Just choose values of x and y so that f(x,y)=log 2.25 and plug those values into your expansion.

 

[RyanV]

I got f_yy = -2

This was from f_yy = $$\frac{12y^2( 1 + x^2 + y^4 ) - 16y^2}{(1 + x^2 + y^4 ) ^2}$$

and since at point (0,1),

f_yy = $$\frac{12 (1)^2( 1 + (0)^2 + (1)^4 ) - 16 (1)^2}{(1 + (0)^2 + (1)^4 ) ^2}$$
f_yy = -2

Isn't it? Unless I stuffed up the Taylor polynomial part somewhere...


Oh, when I meant putting p₂(x, y) as log _e (2.25) [correction], I meant like:

log_e(2.25) = log_e (2) + 2y - 2 + $$\frac{1}{2}$$ [ x² - 2y² + 4y - 2 ]

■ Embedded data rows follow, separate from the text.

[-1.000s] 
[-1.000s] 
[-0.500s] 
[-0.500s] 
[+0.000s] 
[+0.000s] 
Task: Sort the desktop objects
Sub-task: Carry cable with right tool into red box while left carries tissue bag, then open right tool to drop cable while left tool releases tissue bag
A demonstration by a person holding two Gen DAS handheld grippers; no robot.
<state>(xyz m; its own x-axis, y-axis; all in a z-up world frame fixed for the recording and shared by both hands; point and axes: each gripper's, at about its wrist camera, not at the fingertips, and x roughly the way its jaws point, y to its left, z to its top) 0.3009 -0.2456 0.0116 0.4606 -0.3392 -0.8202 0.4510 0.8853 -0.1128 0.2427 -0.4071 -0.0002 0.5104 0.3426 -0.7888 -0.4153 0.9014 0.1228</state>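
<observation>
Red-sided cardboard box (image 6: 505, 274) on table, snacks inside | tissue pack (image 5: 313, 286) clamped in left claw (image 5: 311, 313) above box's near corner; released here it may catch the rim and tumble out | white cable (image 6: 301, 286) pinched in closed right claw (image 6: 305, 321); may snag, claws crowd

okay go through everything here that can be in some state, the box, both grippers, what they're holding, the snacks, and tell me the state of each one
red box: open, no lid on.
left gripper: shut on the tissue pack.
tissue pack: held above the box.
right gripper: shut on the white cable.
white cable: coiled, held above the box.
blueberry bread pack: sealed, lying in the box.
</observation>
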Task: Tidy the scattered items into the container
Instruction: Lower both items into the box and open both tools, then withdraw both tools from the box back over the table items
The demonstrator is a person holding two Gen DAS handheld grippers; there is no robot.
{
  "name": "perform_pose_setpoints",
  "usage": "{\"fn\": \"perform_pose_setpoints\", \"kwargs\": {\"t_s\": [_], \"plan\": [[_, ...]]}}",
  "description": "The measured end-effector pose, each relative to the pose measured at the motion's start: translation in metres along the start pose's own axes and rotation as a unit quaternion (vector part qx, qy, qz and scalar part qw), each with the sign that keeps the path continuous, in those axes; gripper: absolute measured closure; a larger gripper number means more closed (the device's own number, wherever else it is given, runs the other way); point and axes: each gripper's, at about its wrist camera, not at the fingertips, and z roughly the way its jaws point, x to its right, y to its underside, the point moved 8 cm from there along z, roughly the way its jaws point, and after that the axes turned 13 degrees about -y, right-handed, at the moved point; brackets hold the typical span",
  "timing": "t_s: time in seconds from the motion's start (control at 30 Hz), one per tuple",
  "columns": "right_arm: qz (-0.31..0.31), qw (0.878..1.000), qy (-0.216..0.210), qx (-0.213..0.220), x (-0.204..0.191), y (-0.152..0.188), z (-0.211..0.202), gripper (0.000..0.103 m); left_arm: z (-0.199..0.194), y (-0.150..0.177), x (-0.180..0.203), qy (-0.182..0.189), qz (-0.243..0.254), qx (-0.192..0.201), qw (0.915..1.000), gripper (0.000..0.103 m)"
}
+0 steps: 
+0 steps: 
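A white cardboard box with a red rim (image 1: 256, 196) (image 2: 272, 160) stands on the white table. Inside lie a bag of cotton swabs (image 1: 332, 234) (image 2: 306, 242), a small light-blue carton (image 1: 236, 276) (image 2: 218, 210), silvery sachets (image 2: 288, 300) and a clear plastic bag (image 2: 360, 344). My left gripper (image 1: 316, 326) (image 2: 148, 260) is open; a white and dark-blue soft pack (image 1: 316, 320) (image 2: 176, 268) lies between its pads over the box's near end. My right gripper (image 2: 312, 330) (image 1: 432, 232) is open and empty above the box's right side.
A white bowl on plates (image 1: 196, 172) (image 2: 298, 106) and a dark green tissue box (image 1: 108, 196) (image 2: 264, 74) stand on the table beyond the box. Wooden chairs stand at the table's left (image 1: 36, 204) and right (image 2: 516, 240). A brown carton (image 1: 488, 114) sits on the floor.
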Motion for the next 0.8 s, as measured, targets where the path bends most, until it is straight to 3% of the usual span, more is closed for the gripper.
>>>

But yeah..got me no where =(


I don't understand how I can choose values for x and y because how can we figure out what is log_e (2.25) from something like log_e (2) + constant. Seeing that we just choose values for x and y...unless there's the use of a calculator. Could you help shed some light on this? Thanks =)

 

[Mark44]

You have f(x, y) = ln (1 + x² + y⁴),
so f(0, 1) = ln(1 + 0² + 1²) = ln 2

You want ln 2.25, which can be represented as f(.5, 1). Use the polynomial you found to approximate f(.5, 1) by p₂(.5, 1).

 

[vela]

I got f_yy = -2

This was from f_yy = $$\frac{12y^2( 1 + x^2 + y^4 ) - 16y^2}{(1 + x^2 + y^4 ) ^2}$$

and since at point (0,1),

f_yy = $$\frac{12 (1)^2( 1 + (0)^2 + (1)^4 ) - 16 (1)^2}{(1 + (0)^2 + (1)^4 ) ^2}$$
f_yy = -2

Isn't it? Unless I stuffed up the Taylor polynomial part somewhere...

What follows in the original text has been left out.